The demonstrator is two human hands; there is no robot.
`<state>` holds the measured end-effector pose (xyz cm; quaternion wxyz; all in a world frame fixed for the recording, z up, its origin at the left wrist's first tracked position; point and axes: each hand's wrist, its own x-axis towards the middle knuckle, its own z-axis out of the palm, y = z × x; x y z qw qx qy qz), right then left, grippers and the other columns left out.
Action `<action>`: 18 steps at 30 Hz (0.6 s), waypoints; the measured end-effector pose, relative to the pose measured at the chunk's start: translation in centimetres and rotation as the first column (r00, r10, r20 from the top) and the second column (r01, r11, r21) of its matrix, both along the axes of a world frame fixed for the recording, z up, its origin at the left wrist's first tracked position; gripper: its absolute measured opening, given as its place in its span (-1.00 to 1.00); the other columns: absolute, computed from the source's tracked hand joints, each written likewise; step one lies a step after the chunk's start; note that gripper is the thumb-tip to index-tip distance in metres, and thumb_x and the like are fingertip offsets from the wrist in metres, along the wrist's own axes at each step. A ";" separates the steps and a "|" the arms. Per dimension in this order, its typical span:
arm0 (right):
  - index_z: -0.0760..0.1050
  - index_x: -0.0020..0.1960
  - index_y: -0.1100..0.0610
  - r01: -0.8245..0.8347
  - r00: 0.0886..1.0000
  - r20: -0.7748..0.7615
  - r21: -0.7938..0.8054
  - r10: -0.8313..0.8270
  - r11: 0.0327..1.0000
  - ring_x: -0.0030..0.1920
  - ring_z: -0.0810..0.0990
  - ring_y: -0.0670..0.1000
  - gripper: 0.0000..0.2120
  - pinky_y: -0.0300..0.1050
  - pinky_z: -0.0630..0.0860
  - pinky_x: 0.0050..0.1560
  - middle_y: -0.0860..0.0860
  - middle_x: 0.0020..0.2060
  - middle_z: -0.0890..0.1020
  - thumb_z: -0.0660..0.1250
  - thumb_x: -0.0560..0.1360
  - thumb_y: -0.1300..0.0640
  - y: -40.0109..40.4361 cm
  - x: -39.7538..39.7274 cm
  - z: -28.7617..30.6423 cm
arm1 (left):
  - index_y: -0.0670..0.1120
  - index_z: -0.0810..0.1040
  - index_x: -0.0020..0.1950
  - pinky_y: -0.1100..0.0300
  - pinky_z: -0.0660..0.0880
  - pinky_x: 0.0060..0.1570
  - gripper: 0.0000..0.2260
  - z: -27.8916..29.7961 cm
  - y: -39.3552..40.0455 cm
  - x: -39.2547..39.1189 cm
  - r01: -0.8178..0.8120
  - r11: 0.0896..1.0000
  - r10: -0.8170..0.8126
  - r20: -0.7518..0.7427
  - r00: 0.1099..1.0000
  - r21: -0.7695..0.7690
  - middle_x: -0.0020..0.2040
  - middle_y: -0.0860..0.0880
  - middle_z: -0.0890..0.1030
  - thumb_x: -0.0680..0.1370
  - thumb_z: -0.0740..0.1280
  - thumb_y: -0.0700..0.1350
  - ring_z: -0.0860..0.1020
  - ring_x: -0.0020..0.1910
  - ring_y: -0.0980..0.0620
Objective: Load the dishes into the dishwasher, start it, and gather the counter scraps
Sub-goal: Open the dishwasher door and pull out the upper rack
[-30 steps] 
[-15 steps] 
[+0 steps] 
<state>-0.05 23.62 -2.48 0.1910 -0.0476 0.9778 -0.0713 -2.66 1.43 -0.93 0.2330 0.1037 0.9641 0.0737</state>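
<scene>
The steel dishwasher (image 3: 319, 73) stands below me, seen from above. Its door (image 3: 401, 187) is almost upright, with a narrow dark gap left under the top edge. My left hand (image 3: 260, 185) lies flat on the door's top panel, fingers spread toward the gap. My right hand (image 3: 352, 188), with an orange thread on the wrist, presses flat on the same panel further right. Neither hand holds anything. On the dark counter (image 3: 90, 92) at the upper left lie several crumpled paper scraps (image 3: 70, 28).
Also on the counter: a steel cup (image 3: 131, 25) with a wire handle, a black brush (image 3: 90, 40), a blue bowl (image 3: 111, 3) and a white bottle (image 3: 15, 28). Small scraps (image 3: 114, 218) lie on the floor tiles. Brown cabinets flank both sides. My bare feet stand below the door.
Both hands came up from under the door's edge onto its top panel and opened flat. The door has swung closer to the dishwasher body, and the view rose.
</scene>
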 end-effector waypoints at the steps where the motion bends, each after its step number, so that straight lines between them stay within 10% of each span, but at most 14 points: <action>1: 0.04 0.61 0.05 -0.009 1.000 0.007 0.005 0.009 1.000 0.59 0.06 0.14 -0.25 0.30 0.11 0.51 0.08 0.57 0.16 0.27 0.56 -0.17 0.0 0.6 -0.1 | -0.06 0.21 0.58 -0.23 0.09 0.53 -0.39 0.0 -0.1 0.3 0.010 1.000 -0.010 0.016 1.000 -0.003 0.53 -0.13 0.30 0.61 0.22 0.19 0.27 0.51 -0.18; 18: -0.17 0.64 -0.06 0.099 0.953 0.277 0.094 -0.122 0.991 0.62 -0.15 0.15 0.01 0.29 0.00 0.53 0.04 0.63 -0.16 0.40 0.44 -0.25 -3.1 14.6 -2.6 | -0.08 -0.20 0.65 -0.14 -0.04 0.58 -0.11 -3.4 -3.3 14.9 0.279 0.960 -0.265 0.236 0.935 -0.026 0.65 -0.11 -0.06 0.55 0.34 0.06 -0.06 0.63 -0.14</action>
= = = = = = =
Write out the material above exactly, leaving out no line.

The demonstrator is two human hands; there is no robot.
`<state>` holds the measured end-effector pose (xyz cm; quaternion wxyz; all in a world frame fixed for the recording, z up, its origin at the left wrist's first tracked position; point and axes: each hand's wrist, its own x-axis towards the middle knuckle, its own z-axis out of the palm, y = z × x; x y z qw qx qy qz), right then left, grippers and the other columns left out.
Action `<action>`: 18 steps at 30 Hz (0.6 s), waypoints; the measured end-effector pose, relative to the pose measured at the chunk's start: translation in centimetres and rotation as the first column (r00, r10, r20 from the top) and the second column (r01, r11, r21) of its matrix, both along the axes of a world frame fixed for the recording, z up, its origin at the left wrist's first tracked position; gripper: its absolute measured opening, given as its place in its span (-1.00 to 1.00); the other columns: absolute, computed from the source's tracked hand joints, each written likewise; step one lies a step after the chunk's start; note that gripper is the thumb-tip to index-tip distance in metres, and thumb_x and the like are fingertip offsets from the wrist in metres, along the wrist's own axes at each step. A ";" separates the steps and a "|" the arms. Per dimension in this order, its typical span:
arm0 (right):
  - index_z: -0.0760..0.1050
  - index_x: -0.0020..0.1960
  - index_y: -0.1100..0.0610
  - r01: -0.8245..0.8347
  - r00: 0.0886..1.0000
  - r20: -0.7748..0.7615
  - r21: -0.7938..0.8054
  - r10: -0.8313..0.8270
  - r11: 0.0327..1.0000
  - ring_x: -0.0030..0.1920
  - ring_z: -0.0810..0.0990
  - ring_y: -0.0670..0.1000
  - gripper: 0.0000..0.2120
  - pinky_y: -0.0300..0.1050
  - pinky_z: -0.0630..0.0860
  - pinky_x: 0.0050..0.1560
  - middle_y: -0.0860..0.0860
  - middle_x: 0.0020..0.2060
  - middle_z: -0.0890..0.1020
  - thumb_z: -0.0660..0.1250
  - thumb_x: -0.0560..0.1360
  - thumb_y: -0.1300..0.0640
  - y: -40.0109..40.4361 cm
  - x: -39.7538..39.7274 cm
  - z: -28.7617..30.6423 cm
arm1 (left):
  - index_y: -0.0670..0.1120
  - index_z: -0.0810..0.1040
  - index_x: -0.0020..0.1950
  - pinky_y: -0.1100..0.0300
  - pinky_z: -0.0660..0.0880
  - pinky_x: 0.0060..0.1570
  - gripper: 0.0000..0.2260
  - z: -27.8916..29.7961 cm
  - y: -39.3552..40.0455 cm
  - x: -39.2547..39.1189 cm
  - r01: -0.8178..0.8120
  - r11: 0.0896..1.0000
  - r10: -0.8170..0.8126
  - r20: -0.7518..0.7427
  - r00: 0.1099..1.0000
  - r21: -0.7695..0.7690
  - middle_x: -0.0020..0.2040
  - middle_y: -0.0860..0.0880
  - middle_z: -0.0890..0.1030
  - thumb_x: -0.0680..0.1370
  - thumb_z: -0.0740..0.1280
  - thumb_y: -0.0700..0.1350
  - ring_z: -0.0860..0.1020
  - ring_x: -0.0020..0.1910
  - ring_y: -0.0980..0.0620
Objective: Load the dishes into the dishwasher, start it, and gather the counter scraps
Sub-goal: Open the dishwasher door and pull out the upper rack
[-30 steps] 
[-15 steps] 
[+0 steps] 
<state>-0.05 23.62 -2.48 0.1910 -0.0476 0.9778 -0.0713 -2.66 1.43 -0.93 0.2330 0.1037 0.9641 0.0737</state>
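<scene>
The steel dishwasher (image 3: 319, 73) stands below me, seen from above. Its door (image 3: 401, 187) is almost upright, with a narrow dark gap left under the top edge. My left hand (image 3: 260, 185) lies flat on the door's top panel, fingers spread toward the gap. My right hand (image 3: 352, 188), with an orange thread on the wrist, presses flat on the same panel further right. Neither hand holds anything. On the dark counter (image 3: 90, 92) at the upper left lie several crumpled paper scraps (image 3: 70, 28).
Also on the counter: a steel cup (image 3: 131, 25) with a wire handle, a black brush (image 3: 90, 40), a blue bowl (image 3: 111, 3) and a white bottle (image 3: 15, 28). Small scraps (image 3: 114, 218) lie on the floor tiles. Brown cabinets flank both sides. My bare feet stand below the door.
Both hands came up from under the door's edge onto its top panel and opened flat. The door has swung closer to the dishwasher body, and the view rose.
</scene>
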 end-effector waypoints at the steps where the motion bends, each after its step number, so that straight lines between them stay within 10% of each span, but at most 14 points: <action>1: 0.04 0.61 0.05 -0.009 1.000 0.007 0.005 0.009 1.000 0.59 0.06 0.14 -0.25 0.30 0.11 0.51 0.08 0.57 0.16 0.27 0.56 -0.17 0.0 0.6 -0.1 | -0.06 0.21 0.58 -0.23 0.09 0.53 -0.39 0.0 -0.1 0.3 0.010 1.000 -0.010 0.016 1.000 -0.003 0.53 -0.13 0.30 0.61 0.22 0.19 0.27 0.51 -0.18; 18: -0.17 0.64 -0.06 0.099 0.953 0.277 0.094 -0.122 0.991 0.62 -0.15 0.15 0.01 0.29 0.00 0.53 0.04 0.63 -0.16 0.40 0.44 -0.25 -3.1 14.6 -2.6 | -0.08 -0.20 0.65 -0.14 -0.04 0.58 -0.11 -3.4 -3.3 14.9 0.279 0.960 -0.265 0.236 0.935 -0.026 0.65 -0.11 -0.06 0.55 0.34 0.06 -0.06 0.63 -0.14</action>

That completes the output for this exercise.